To this point, this would be an anomaly in systems that are not used to the smelly nature of corruption. However, things got much worse because the same people were released to the Customs to continue their work. Can you wrap your head around this?
This is a Nigerian tragedy that is at the root of other Nigerian tragedies. Because as with corruption elsewhere, the effects are multi-dimensional. Here, might is proven to be right again. Junior custom officers who aren’t exposed to opportunities for big corruption get punished for the little ones they commit whilst the senior officers who can between seven of them steal as much as N12billion get to steal enough to induce the system to let them get away with it.
They return to continue. A person who steals billions and gets away with it does not stop, and in fact is encouraged to do better, better being steal more. That way, if they were letting in 10 containers of illegal arms, they can do 100. Hello Insecurity.
The Nigerian Police, on account of being exposed to more citizens every day, is seen as the most corrupt service unit. I am certain the Customs Service sees that and chuckles, because they know, when it comes to corruption per capita, the police could be a poor collective compared to their vast prosperity.
So, when you hear a Nigerian complain about the difficulty of importing inputs of production and other goods into the country, remember this corruption report. When the government bans goods and closes borders, whether those who behind that policy intend it or not, the greatest beneficiaries are these Customs officers who are then empowered to use their discretion to decide what comes in, according to the pleasing of their bank accounts.

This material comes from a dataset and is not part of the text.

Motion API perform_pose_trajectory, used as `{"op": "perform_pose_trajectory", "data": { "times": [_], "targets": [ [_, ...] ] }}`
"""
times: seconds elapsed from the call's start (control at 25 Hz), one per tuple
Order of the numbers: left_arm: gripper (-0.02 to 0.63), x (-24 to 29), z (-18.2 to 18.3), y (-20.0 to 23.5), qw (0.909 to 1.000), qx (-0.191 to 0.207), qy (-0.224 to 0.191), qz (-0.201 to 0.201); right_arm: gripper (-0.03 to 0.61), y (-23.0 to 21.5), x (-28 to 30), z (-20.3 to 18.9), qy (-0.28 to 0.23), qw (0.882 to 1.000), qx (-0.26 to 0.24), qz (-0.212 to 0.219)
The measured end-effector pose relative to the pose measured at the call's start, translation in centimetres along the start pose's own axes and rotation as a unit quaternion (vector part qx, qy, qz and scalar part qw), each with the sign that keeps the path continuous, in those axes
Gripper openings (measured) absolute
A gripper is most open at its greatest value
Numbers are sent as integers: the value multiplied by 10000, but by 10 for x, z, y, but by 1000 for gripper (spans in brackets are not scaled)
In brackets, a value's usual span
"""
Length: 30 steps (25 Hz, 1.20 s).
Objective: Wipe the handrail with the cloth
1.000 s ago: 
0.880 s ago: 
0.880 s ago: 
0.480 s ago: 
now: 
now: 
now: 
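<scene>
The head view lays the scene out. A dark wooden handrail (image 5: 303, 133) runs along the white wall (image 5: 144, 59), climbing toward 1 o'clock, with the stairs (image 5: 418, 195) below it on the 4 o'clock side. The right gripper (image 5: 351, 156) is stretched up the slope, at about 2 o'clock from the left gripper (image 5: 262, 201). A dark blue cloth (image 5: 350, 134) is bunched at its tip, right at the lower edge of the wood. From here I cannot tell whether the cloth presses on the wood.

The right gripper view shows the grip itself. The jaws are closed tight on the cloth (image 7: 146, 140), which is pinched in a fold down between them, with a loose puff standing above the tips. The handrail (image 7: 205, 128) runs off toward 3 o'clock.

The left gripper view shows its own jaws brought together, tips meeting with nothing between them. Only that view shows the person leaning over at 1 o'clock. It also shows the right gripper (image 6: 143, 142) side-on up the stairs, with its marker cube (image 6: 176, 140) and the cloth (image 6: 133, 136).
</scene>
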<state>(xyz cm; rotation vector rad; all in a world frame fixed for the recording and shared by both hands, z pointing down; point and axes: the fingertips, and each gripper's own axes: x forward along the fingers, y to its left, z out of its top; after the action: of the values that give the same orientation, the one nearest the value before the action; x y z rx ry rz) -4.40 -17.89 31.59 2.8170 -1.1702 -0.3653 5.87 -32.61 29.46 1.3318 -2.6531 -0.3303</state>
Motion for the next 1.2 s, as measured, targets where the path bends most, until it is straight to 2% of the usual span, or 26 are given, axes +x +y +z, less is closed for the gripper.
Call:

Like that stinking room, the Custom officers who aren’t corrupt are the anomalies, because they are able to still perceive the in-house pungent smell. Seeing how everyone moves along like it is the norm, they are endangered species. The reason nothing is yet to happen about that Premium Times report is because everything that was reported is the design. Sometimes, when you say a system does not work, ask yourself, does your own expectation match its design? If it was designed to not work, then it works as designed. That you expect it to work does not mean it does not work. The Nigeria Customs Service stinks, whoever isn’t perceiving it is in an adiabatic process with it.